Specification Gaming is the behaviour of satisfying the specification of an objective without actually completing the intended task
Cheating or finding shortcuts is a good and simple example of this in real life
Why does this happen?
- Misspecification - This isn’t a flaw in the RL algorithm. Rather, it’s because the objective itself is not specified correctly
- Poorly designed reward shaping - Shaping rewards can change the optimal policy, sometimes for the worse. This happens when they’re not potential-based
- Incorrect assumptions - A common form of incorrect assumptions is that agents cannot exploit bugs that are exposed during simulations in the real world.
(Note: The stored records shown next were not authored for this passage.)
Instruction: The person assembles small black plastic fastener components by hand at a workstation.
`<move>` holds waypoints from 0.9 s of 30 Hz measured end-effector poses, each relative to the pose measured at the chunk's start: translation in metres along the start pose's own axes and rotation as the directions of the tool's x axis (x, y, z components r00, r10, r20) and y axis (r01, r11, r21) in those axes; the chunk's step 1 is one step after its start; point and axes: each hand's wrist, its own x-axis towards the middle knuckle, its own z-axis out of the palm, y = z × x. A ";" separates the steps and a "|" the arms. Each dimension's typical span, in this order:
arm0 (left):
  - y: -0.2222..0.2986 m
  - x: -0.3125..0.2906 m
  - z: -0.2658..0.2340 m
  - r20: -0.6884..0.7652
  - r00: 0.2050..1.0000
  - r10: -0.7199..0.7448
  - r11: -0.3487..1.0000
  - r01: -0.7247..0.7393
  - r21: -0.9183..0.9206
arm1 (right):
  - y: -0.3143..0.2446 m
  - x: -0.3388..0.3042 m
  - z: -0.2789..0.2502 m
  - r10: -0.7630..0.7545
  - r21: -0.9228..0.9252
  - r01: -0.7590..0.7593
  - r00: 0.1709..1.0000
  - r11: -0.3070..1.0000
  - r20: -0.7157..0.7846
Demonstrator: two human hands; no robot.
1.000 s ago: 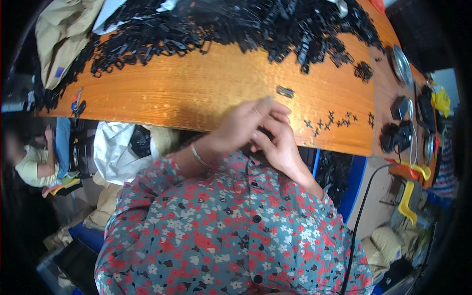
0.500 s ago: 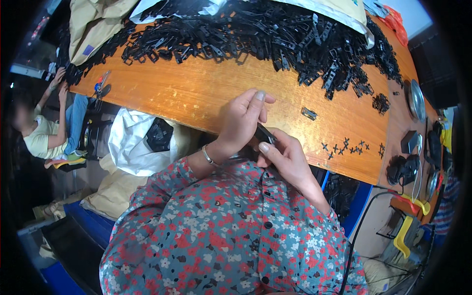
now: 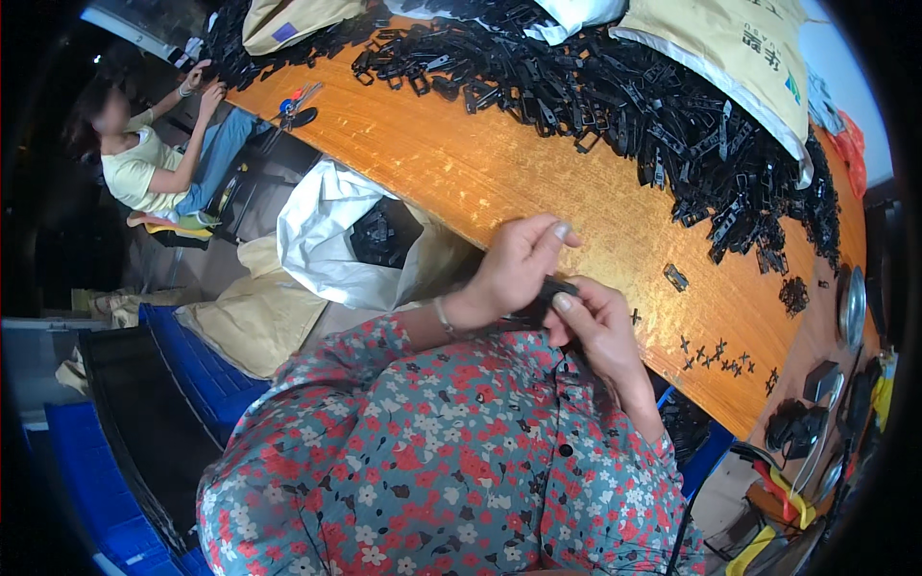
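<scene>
The head view shows a small black plastic part (image 3: 557, 287) held close to the person's body, just off the near edge of the bench (image 3: 413, 130). The right hand (image 3: 602, 331) grips it between thumb and fingers; the left hand (image 3: 521, 267) is curled just beside it, thumb against fingers, and whether it pinches anything I cannot tell. The step in hand looks like close handwork on this part. The next move seems to call for a steady right grip and precise left fingertips. Loose black pieces (image 3: 663, 139) lie heaped beyond, small crosses (image 3: 721, 346) to the right.
</scene>
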 end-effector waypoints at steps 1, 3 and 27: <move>-0.001 0.000 -0.009 -0.017 0.998 -0.069 0.997 0.069 0.018 | 0.000 0.004 0.006 0.022 0.028 -0.023 0.999 0.999 0.033; -0.010 -0.006 -0.044 -0.080 0.982 0.170 0.957 -0.145 0.253 | -0.002 0.008 0.016 0.007 0.004 -0.008 0.993 1.000 0.119; -0.018 0.151 0.006 0.190 0.808 0.558 0.303 -0.412 0.859 | -0.017 -0.046 -0.116 -0.593 -0.866 -0.308 0.634 0.394 -0.496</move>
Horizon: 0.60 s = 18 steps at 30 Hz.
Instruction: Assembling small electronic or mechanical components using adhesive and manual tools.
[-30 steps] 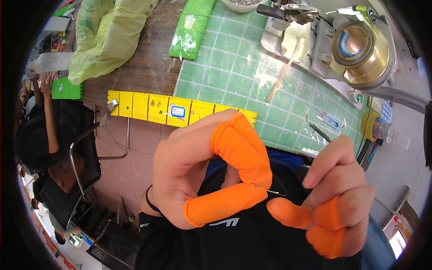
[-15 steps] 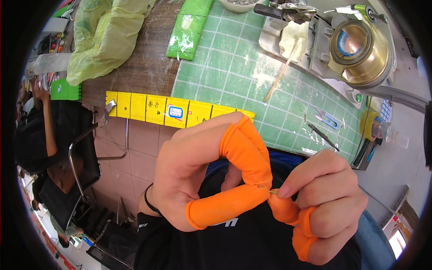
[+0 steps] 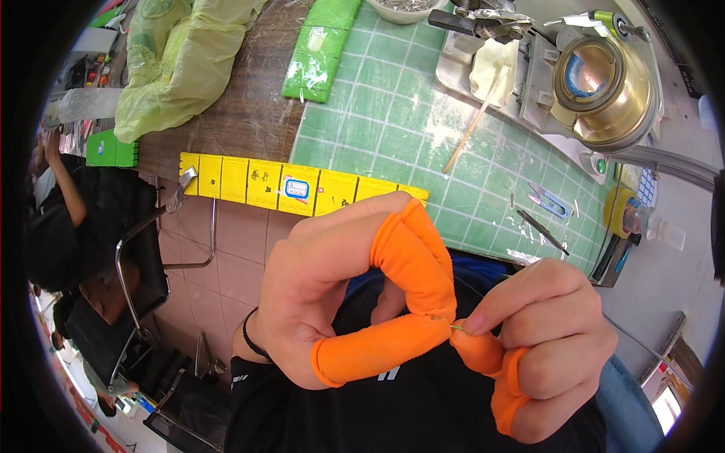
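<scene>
My left hand (image 3: pixel 317 260), with orange finger sleeves on its thumb and fingers, is closed in a pinch. A tiny brownish spot shows between its fingertips; most of whatever it grips is hidden. From the right comes my right hand (image 3: pixel 555 340), fingers curled and orange sleeves on some of them. Its thumb and a fingertip pinch a thin greenish-gold wire-like piece (image 3: pixel 458 328), whose far end meets the left fingertips. Both hands are in front of my black shirt, off the near edge of the table.
A yellow strip block (image 3: pixel 257 181) lies across the table edge beyond my left hand. On the green gridded mat (image 3: pixel 370 98) are thread snips (image 3: pixel 549 201), dark tweezers (image 3: pixel 542 231) and a wooden stick (image 3: pixel 476 121). A brass-coloured pot-like device (image 3: pixel 608 90) stands far right. Black chairs (image 3: pixel 113 302) are at left.
My hands keep nearly the same pose; the right hand has dipped very slightly. At far left, another person's arm has shifted.
</scene>
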### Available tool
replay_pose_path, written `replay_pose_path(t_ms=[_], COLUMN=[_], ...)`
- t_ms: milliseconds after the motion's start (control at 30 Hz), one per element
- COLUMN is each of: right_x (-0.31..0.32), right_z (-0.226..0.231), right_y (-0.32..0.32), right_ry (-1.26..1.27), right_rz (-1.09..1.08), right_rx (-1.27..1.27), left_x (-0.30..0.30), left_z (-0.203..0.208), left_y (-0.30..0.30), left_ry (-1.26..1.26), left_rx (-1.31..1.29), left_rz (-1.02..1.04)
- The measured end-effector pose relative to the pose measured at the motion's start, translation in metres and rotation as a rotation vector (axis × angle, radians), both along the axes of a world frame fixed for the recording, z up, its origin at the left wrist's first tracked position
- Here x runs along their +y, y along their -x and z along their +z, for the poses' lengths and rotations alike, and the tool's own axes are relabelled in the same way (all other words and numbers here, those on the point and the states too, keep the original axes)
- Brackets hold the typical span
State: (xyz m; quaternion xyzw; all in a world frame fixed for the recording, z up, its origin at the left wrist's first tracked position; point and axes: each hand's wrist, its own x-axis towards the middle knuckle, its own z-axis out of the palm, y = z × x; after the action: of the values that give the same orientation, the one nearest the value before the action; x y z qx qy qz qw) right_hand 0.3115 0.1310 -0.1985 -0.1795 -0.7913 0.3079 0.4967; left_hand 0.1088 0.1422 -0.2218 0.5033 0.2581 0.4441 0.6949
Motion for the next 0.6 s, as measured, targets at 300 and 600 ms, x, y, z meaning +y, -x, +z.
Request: replay_pose_path(t_ms=[300,600], right_x=[-0.0027,-0.0019], right_z=[0.0032,0.0004], right_y=[-0.0001,0.0012], right_ry=[-0.031,-0.077], right_rz=[-0.029,-0.031], right_rx=[-0.063,-0.048], left_x=[-0.0012,0.0006], left_z=[0.0025,0.001], left_y=[0.0017,0.0016], left_ry=[-0.008,-0.071], left_rx=[0.05,0.057], left_rz=[-0.003,-0.006])
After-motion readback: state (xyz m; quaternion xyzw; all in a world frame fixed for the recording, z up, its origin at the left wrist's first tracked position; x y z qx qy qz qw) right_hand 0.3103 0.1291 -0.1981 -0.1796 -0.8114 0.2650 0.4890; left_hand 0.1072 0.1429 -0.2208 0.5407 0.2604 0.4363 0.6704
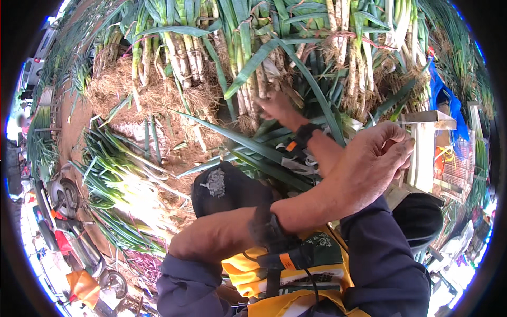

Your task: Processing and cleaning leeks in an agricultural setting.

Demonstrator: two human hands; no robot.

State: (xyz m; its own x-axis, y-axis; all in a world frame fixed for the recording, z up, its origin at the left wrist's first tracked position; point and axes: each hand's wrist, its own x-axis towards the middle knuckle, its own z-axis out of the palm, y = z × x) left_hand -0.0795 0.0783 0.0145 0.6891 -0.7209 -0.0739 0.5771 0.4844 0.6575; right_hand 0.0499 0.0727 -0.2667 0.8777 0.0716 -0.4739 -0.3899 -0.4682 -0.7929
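Observation:
My arms cross in front of me. My left hand (380,153) is held up at the right, above the right forearm. Its fingers are curled, with thumb and fingertips pressed together; whatever they may hold is too small to make out. Farther off, my right hand (277,108) reaches left to the lower stalks of a leek bundle (245,100). Blur hides how its fingers are set and whether they grip a stalk. Long loose leek leaves (253,145) lie below and beside that hand. Both wrists carry dark bands.
More leek bundles (179,58) with brown roots line the far side, others (362,68) to the right. A loose leek pile (121,185) lies at left on brown ground. A pale wooden stand (422,142) and blue sheet (446,103) are at right. A motorbike (74,232) stands far left.

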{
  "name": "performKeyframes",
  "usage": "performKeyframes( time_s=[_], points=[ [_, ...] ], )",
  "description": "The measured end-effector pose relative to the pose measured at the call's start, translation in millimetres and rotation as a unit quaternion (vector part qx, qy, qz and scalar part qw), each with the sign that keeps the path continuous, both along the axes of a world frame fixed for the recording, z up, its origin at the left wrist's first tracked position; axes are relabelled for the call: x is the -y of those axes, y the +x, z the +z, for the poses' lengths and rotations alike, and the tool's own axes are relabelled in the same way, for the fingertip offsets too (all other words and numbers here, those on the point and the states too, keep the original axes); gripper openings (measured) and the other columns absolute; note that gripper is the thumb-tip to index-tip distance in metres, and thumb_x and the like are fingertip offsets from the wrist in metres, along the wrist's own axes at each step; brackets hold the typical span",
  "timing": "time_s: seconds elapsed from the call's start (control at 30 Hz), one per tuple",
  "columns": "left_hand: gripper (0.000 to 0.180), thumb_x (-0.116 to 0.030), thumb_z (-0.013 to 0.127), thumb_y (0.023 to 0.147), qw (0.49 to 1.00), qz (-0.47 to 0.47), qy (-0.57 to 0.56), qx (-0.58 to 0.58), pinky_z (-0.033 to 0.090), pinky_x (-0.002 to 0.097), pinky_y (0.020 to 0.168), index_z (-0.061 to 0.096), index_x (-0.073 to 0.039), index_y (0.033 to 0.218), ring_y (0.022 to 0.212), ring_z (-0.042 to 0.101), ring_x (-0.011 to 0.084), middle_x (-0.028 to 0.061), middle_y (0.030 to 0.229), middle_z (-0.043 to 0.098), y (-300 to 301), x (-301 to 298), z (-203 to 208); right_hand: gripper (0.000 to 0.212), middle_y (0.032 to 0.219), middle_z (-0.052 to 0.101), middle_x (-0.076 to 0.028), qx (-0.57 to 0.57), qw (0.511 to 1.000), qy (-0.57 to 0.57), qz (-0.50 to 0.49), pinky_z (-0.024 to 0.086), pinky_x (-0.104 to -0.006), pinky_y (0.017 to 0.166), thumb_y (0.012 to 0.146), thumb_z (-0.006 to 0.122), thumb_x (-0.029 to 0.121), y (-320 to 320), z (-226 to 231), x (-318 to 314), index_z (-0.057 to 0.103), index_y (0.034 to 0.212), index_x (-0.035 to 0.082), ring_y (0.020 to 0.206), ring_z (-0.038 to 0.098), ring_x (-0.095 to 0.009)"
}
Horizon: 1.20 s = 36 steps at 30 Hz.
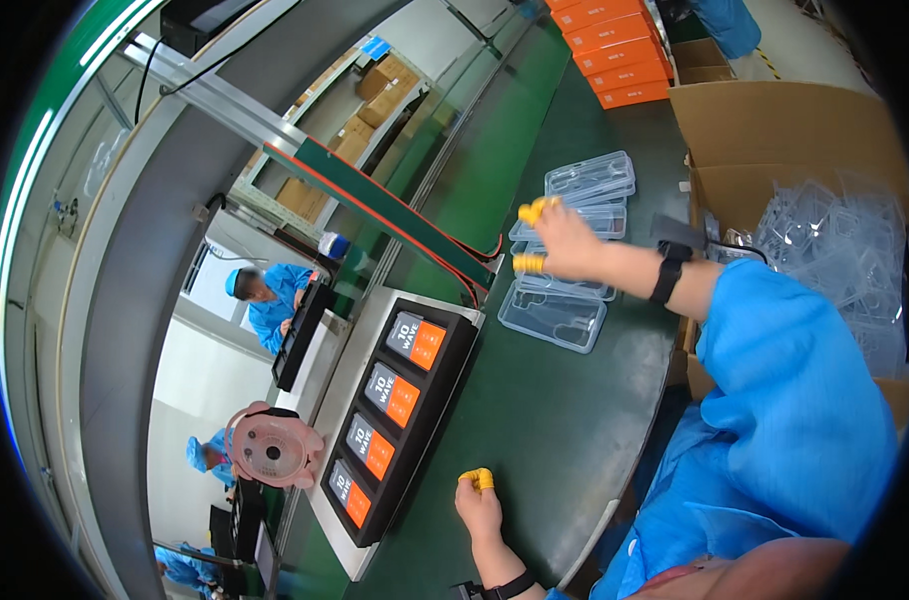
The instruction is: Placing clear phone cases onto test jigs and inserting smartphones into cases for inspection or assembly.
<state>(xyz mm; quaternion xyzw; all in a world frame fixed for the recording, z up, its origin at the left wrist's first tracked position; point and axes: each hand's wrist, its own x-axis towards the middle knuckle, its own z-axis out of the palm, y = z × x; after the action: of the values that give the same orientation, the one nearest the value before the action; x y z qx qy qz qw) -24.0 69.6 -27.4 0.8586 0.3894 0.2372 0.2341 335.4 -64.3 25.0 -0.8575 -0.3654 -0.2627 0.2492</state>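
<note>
My right hand (567, 240), with yellow finger cots on its fingertips, reaches over a row of clear plastic cases (555, 315) lying on the dark green bench (505, 425). Its thumb and fingers are spread apart across the middle cases; whether they touch one cannot be made out. More clear cases (590, 177) overlap just beyond it. My left hand (481, 508) is low over the bench near its front edge, also in yellow finger cots. Its fingers are curled together with nothing visible in them. Left of both hands, a black tray (415, 440) holds several grey-and-orange packages (393, 395) in a line.
An open cardboard box (775, 125) full of clear plastic parts (825, 250) stands at my right. Orange boxes (615, 60) are stacked at the far end. A green post (375, 205) rises behind the tray. Beyond are a pink fan (273, 452) and several co-workers (275, 300) in blue.
</note>
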Motion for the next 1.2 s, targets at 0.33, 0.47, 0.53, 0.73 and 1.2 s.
performKeyframes(
  time_s=[0.33,0.47,0.53,0.73,1.2],
  points=[
    [0.015,-0.011,0.056,0.075,0.999,0.017,-0.040,0.017,0.043,0.0317,0.063,0.054,0.003,0.082,0.069,0.056,0.0257,0.0141,0.076,0.057,-1,-3,-1,0.071,0.124,0.034,-0.017,-0.187,0.963,-0.060,-0.186,0.034,-0.0366,0.092,0.064,0.064,0.044,168,-30,64,0.040,0.117,0.003,0.115,0.032,-0.031],
    [0.015,-0.010,0.056,0.074,0.999,0.019,-0.039,0.022,0.044,0.0314,0.063,0.054,0.003,0.082,0.067,0.056,0.0254,0.0141,0.074,0.058,-2,-5,-1,0.055,0.105,0.052,-0.016,-0.321,0.927,-0.122,-0.148,0.042,-0.0348,0.078,0.064,0.064,0.039,170,-14,79,0.052,0.104,0.002,0.097,0.049,-0.029],
    [0.015,-0.010,0.056,0.074,0.999,0.017,-0.032,0.024,0.044,0.0313,0.063,0.054,0.003,0.082,0.067,0.056,0.0253,0.0142,0.074,0.058,-5,-7,-5,0.048,0.096,0.058,-0.015,-0.344,0.920,-0.151,-0.114,0.044,-0.0346,0.071,0.064,0.064,0.036,170,-13,82,0.057,0.097,0.001,0.087,0.055,-0.028],
    [0.016,-0.013,0.056,0.078,0.999,-0.019,0.003,0.048,0.038,0.0226,0.054,0.052,0.002,0.079,0.057,0.045,0.0090,0.0027,0.064,0.053,-1,-7,-9,0.040,0.078,0.061,-0.013,-0.385,0.903,-0.152,-0.116,0.044,-0.0332,0.060,0.064,0.065,0.030,177,-19,98,0.060,0.087,-0.002,0.068,0.057,-0.023],
    [0.017,-0.012,0.056,0.074,0.999,0.000,-0.028,0.025,0.044,0.0324,0.066,0.055,0.001,0.083,0.074,0.057,0.0269,0.0143,0.078,0.058,0,-1,1,0.049,0.101,0.057,-0.013,-0.511,0.839,-0.184,-0.028,0.039,-0.0393,0.080,0.069,0.059,0.040,171,-6,98,0.057,0.099,0.001,0.091,0.054,-0.025]
  ],
)
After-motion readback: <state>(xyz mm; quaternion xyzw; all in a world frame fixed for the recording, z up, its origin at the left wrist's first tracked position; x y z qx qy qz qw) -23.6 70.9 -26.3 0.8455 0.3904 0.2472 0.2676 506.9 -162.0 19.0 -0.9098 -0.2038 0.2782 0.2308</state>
This is a problem especially when designers consider the specified tasks to be immune to tampering → Reward tampering problem
Note
Specification gaming, while usually thought as unintended or bad, can actually be a good sign in some cases. Such behaviours may encourage the system to learn novel and innovate methods to achieve the objective. After all, there can be multiple solutions to a given problem
Task Specification - Reward function design, training environments, auxiliary rewards etc. More of a catch-all term
Correctness of task specification ⇐> Intended outcome
Challenges summarized
- How do we avoid reward tampering?
- How do we faithfully capture human concepts?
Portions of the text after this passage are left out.